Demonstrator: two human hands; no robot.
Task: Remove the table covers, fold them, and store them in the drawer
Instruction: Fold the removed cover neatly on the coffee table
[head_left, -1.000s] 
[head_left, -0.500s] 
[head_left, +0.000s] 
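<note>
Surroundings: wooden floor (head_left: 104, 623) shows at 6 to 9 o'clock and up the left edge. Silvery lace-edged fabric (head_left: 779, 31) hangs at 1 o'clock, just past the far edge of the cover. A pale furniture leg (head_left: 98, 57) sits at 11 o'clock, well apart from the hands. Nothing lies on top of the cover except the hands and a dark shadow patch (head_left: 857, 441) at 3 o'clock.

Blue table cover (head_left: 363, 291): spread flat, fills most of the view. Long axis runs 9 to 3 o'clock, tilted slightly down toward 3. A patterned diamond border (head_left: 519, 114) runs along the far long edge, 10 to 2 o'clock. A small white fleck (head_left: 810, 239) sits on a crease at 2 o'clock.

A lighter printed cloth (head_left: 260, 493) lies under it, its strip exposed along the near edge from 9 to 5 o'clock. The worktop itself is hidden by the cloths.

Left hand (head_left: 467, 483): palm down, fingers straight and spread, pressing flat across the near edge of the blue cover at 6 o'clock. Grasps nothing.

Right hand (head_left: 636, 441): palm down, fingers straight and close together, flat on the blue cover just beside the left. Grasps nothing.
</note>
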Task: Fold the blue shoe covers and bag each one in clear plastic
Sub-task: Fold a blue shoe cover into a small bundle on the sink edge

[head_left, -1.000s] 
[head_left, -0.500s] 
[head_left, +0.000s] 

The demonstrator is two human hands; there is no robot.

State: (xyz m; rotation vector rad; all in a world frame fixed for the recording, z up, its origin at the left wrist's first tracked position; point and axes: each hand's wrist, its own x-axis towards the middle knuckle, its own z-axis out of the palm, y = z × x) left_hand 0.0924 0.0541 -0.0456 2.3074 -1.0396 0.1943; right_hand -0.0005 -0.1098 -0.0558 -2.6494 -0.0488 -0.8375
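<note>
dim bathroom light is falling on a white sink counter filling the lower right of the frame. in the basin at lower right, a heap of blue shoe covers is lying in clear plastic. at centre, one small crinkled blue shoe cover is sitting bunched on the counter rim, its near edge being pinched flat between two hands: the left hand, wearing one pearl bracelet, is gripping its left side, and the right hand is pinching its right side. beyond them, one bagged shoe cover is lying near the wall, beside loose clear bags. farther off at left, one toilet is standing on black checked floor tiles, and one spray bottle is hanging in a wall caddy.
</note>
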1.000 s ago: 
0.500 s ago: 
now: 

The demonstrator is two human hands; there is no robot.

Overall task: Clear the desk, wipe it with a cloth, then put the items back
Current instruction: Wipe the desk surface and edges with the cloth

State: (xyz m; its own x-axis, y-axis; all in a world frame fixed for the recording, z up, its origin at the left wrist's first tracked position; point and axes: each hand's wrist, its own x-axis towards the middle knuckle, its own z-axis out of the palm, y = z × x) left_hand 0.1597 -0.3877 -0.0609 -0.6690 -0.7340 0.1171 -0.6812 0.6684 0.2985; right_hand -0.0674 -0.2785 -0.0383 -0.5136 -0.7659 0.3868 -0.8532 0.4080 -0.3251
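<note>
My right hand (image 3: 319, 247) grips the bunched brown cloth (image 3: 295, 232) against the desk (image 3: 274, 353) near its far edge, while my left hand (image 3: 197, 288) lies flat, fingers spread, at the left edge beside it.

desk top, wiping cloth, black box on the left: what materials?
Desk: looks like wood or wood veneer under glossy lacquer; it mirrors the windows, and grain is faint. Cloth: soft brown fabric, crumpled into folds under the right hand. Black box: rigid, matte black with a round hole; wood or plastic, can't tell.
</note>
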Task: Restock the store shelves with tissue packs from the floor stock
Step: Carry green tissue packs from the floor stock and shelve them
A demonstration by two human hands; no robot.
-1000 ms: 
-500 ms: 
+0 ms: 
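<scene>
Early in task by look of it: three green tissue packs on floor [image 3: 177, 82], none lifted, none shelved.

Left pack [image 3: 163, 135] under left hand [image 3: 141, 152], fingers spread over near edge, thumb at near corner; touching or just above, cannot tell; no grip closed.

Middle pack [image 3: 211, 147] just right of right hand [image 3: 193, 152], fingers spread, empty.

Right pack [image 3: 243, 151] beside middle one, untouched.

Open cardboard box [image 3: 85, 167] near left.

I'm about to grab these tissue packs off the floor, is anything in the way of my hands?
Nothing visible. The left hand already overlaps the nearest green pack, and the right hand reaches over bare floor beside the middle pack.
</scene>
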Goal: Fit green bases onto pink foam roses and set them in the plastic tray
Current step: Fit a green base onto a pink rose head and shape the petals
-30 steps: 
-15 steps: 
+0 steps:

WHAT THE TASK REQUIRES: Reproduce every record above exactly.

OUTPUT BELOW:
Demonstrator: two human hands; no robot.
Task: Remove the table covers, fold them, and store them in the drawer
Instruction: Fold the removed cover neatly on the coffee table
[head_left, -1.000s] 
[head_left, -0.500s] 
[head_left, +0.000s] 
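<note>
Surroundings: wooden floor (head_left: 104, 623) shows at 6 to 9 o'clock and up the left edge. Silvery lace-edged fabric (head_left: 779, 31) hangs at 1 o'clock, just past the far edge of the cover. A pale furniture leg (head_left: 98, 57) sits at 11 o'clock, well apart from the hands. Nothing lies on top of the cover except the hands and a dark shadow patch (head_left: 857, 441) at 3 o'clock.

Blue table cover (head_left: 363, 291): spread flat, fills most of the view. Long axis runs 9 to 3 o'clock, tilted slightly down toward 3. A patterned diamond border (head_left: 519, 114) runs along the far long edge, 10 to 2 o'clock. A small white fleck (head_left: 810, 239) sits on a crease at 2 o'clock.

A lighter printed cloth (head_left: 260, 493) lies under it, its strip exposed along the near edge from 9 to 5 o'clock. The worktop itself is hidden by the cloths.

Left hand (head_left: 467, 483): palm down, fingers straight and spread, pressing flat across the near edge of the blue cover at 6 o'clock. Grasps nothing.

Right hand (head_left: 636, 441): palm down, fingers straight and close together, flat on the blue cover just beside the left. Grasps nothing.
</note>
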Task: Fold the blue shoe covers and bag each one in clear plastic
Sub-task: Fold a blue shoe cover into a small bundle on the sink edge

[head_left, -1.000s] 
[head_left, -0.500s] 
[head_left, +0.000s] 

The demonstrator is two human hands; there is no robot.

State: (xyz m; rotation vector rad; all in a world frame fixed for the recording, z up, its origin at the left wrist's first tracked position; point and axes: each hand's wrist, its own x-axis towards the middle knuckle, its own z-axis out of the palm, y = z × x) left_hand 0.0924 0.0541 -0.0456 2.3074 -1.0396 0.1943; right_hand -0.0005 -0.1098 -0.0558 -2.6494 -0.0488 -0.8375
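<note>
dim bathroom light is falling on a white sink counter filling the lower right of the frame. in the basin at lower right, a heap of blue shoe covers is lying in clear plastic. at centre, one small crinkled blue shoe cover is sitting bunched on the counter rim, its near edge being pinched flat between two hands: the left hand, wearing one pearl bracelet, is gripping its left side, and the right hand is pinching its right side. beyond them, one bagged shoe cover is lying near the wall, beside loose clear bags. farther off at left, one toilet is standing on black checked floor tiles, and one spray bottle is hanging in a wall caddy.
</note>
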1.000 s ago: 
0.500 s ago: 
now: 

The demonstrator is two human hands; there is no robot.

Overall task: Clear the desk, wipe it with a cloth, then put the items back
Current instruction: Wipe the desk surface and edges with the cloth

State: (xyz m; its own x-axis, y-axis; all in a world frame fixed for the recording, z up, its origin at the left wrist's first tracked position; point and axes: each hand's wrist, its own x-axis towards the middle knuckle, its own z-axis out of the palm, y = z × x) left_hand 0.1597 -0.3877 -0.0609 -0.6690 -0.7340 0.1171 -0.6812 0.6684 0.2985; right_hand -0.0674 -0.2785 -0.0383 -0.5136 -0.7659 0.3868 -0.8532 0.4080 -0.3251
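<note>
My right hand (image 3: 319, 247) grips the bunched brown cloth (image 3: 295, 232) against the desk (image 3: 274, 353) near its far edge, while my left hand (image 3: 197, 288) lies flat, fingers spread, at the left edge beside it.

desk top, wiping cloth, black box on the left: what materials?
Desk: looks like wood or wood veneer under glossy lacquer; it mirrors the windows, and grain is faint. Cloth: soft brown fabric, crumpled into folds under the right hand. Black box: rigid, matte black with a round hole; wood or plastic, can't tell.
</note>
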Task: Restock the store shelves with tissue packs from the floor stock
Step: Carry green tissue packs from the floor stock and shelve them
A demonstration by two human hands; no robot.
-1000 ms: 
-500 ms: 
+0 ms: 
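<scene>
Early in task by look of it: three green tissue packs on floor [image 3: 177, 82], none lifted, none shelved.

Left pack [image 3: 163, 135] under left hand [image 3: 141, 152], fingers spread over near edge, thumb at near corner; touching or just above, cannot tell; no grip closed.

Middle pack [image 3: 211, 147] just right of right hand [image 3: 193, 152], fingers spread, empty.

Right pack [image 3: 243, 151] beside middle one, untouched.

Open cardboard box [image 3: 85, 167] near left.

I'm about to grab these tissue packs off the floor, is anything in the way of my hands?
Nothing visible. The left hand already overlaps the nearest green pack, and the right hand reaches over bare floor beside the middle pack.
</scene>
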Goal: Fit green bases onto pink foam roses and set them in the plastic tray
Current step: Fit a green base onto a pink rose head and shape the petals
-30 steps: 
-15 steps: 
+0 steps:

Output for this exercise is complete.